● **Directions for this task**
Could you write out the records below exactly as they appear?

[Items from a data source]
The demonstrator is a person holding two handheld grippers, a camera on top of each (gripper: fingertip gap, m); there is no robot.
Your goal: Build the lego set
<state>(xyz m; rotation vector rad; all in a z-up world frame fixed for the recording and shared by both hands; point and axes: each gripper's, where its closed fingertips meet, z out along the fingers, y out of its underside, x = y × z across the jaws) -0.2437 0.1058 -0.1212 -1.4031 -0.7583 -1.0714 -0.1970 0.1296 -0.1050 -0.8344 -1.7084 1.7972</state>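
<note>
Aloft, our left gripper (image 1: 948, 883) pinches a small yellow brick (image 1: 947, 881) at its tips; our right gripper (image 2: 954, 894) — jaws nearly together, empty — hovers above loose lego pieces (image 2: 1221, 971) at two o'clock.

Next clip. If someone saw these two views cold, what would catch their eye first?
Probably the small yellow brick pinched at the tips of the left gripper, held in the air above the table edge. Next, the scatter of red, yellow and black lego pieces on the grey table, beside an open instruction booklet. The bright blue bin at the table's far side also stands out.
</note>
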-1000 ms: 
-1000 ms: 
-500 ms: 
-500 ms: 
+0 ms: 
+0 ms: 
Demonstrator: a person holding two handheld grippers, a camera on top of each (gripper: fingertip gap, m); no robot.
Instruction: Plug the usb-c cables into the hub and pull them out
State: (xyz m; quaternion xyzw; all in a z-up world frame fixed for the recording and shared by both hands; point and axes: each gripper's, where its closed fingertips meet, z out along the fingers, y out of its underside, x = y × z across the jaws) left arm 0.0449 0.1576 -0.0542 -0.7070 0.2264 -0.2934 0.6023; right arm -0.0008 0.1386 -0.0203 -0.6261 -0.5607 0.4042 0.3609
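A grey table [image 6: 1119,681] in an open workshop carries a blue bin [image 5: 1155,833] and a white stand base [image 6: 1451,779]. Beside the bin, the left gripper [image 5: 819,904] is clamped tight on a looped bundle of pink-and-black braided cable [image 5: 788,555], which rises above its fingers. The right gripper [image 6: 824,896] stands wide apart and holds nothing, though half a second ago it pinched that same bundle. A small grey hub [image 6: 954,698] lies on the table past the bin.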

● **Answer to this task**
The demonstrator is a person holding two handheld grippers, a camera on top of each (gripper: fingertip gap, m); there is no robot.
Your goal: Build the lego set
<state>(xyz m; rotation vector rad; all in a z-up world frame fixed for the recording and shared by both hands; point and axes: each gripper's, where its closed fingertips meet, z out along the fingers, y out of its underside, x = y × z across the jaws) -0.2437 0.1058 -0.1212 -1.4031 -0.7583 -1.0714 -0.1970 0.1296 -0.1050 -0.8344 -1.7084 1.7972</state>
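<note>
Aloft, our left gripper (image 1: 948, 883) pinches a small yellow brick (image 1: 947, 881) at its tips; our right gripper (image 2: 954, 894) — jaws nearly together, empty — hovers above loose lego pieces (image 2: 1221, 971) at two o'clock.

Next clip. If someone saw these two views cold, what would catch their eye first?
Probably the small yellow brick pinched at the tips of the left gripper, held in the air above the table edge. Next, the scatter of red, yellow and black lego pieces on the grey table, beside an open instruction booklet. The bright blue bin at the table's far side also stands out.
</note>
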-1000 ms: 
-1000 ms: 
-500 ms: 
-500 ms: 
+0 ms: 
+0 ms: 
Demonstrator: a person holding two handheld grippers, a camera on top of each (gripper: fingertip gap, m); no robot.
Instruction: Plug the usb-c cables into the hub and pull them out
State: (xyz m; quaternion xyzw; all in a z-up world frame fixed for the recording and shared by both hands; point and axes: each gripper's, where its closed fingertips meet, z out along the fingers, y out of its underside, x = y × z across the jaws) left arm 0.0449 0.1576 -0.0542 -0.7070 0.2264 -0.2934 0.6023; right arm -0.0008 0.1386 -0.0203 -0.6261 -0.5607 0.4042 0.3609
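A grey table [image 6: 1119,681] in an open workshop carries a blue bin [image 5: 1155,833] and a white stand base [image 6: 1451,779]. Beside the bin, the left gripper [image 5: 819,904] is clamped tight on a looped bundle of pink-and-black braided cable [image 5: 788,555], which rises above its fingers. The right gripper [image 6: 824,896] stands wide apart and holds nothing, though half a second ago it pinched that same bundle. A small grey hub [image 6: 954,698] lies on the table past the bin.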

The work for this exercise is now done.